Monday, Dec. 24, 1945
The Blowoff
The Pearl Harbor Committee's mild, punctilious Counsel William DeWitt Mitchell, who served ably and loyally under Republican Presidents Hoover and Coolidge, could no longer hide his impatience. In quiet anger, he announced that he and his assistants would quit their thankless jobs at year's end.
Said William Mitchell: "It has become increasingly apparent that some members of the committee have a different view than that entertained by counsel, either as to the scope of the inquiry or as to what is pertinent evidence. . . . There remain at least 60 witnesses to be examined. . . . At the rate of progress during the past month, it seems certain that several more months of hearings will be required. . . ."
Direct cause of the blowoff was Republican cross-examination of General of the Army George C. Marshall, which consumed seven days while a plane stood by to rush the General to his urgent job in China. Michigan's eager Senator Homer Ferguson, still looking for evidence that Franklin Roosevelt had war-mongered, took up 92 hours of Marshall's time.
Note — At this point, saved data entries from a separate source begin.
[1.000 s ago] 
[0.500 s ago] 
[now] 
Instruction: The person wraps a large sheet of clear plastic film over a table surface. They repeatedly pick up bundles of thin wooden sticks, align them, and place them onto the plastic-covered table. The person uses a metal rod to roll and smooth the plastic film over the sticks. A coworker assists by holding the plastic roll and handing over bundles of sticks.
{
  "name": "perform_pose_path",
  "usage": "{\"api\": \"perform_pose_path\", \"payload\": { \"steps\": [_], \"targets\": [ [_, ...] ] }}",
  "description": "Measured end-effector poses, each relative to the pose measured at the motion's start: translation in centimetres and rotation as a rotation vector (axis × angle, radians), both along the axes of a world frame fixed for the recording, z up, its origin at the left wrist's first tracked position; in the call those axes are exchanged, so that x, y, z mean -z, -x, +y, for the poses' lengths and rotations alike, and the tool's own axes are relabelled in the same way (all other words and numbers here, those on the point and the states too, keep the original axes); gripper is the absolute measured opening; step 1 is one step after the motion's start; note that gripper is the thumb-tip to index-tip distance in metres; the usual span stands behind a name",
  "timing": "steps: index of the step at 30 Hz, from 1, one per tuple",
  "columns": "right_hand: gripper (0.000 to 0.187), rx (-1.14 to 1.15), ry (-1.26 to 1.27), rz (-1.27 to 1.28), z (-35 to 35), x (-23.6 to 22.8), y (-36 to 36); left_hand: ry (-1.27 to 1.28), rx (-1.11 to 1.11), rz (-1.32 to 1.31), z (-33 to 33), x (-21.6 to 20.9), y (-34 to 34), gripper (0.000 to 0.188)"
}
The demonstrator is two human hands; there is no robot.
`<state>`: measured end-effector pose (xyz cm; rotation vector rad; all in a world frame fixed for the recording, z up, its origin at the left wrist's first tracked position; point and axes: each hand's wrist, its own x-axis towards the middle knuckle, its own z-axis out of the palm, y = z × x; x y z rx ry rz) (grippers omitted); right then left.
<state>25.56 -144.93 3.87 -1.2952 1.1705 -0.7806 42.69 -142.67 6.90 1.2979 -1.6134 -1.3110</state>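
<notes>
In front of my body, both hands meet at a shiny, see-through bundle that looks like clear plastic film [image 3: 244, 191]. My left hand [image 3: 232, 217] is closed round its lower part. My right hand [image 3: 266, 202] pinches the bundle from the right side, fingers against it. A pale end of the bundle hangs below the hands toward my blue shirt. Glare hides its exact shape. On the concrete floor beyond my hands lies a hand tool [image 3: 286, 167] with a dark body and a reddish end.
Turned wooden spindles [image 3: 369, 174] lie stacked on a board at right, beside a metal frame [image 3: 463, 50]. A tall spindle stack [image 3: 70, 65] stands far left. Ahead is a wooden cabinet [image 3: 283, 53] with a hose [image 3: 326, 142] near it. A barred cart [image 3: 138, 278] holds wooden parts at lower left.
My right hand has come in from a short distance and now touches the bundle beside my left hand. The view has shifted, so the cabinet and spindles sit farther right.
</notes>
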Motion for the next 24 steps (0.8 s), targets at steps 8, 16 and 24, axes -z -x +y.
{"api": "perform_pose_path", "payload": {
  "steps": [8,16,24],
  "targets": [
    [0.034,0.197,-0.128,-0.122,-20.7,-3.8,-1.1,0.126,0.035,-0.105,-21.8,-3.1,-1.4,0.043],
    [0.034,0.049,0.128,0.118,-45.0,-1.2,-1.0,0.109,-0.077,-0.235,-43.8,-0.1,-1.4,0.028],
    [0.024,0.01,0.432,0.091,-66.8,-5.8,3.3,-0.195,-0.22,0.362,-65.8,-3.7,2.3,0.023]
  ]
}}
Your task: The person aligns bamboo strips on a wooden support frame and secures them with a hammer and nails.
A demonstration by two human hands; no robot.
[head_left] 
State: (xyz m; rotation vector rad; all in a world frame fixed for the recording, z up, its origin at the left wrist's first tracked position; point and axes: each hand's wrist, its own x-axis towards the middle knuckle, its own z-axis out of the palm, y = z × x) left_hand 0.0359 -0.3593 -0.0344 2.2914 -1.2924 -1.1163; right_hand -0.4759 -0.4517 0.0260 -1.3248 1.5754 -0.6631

As soon as Ferguson quit, the burden was taken up by Wisconsin's huge, garrulous Congressman Frank B. Keefe, bent on proving that somebody was highly unprepared for war in 1941. (Congressman Keefe had prepared for it by voting against Lend-Lease, against arming merchant ships, against extending the draft that August.)
At week's end the whole investigation seemed about to collapse in a roar of political ill temper. Chairman Alben W. Barkley, also out of patience with the Republican members, announced that he might quit too. So did Georgia's Democratic Senator Walter. George, who has seldom opened his mouth during the hearings.
The four Republican members (others: Maine's Senator Owen Brewster, California's Congressman Bert Gearhart) had hoped to ferret out some damaging facts about Franklin Roosevelt's prewar conduct. To date, they had failed, although they had helped to bring to light damaging evidence of Army and Navy confusion. Most of the material now going into the record, which had already reached 700,000 words, only spelled out verbose repetition.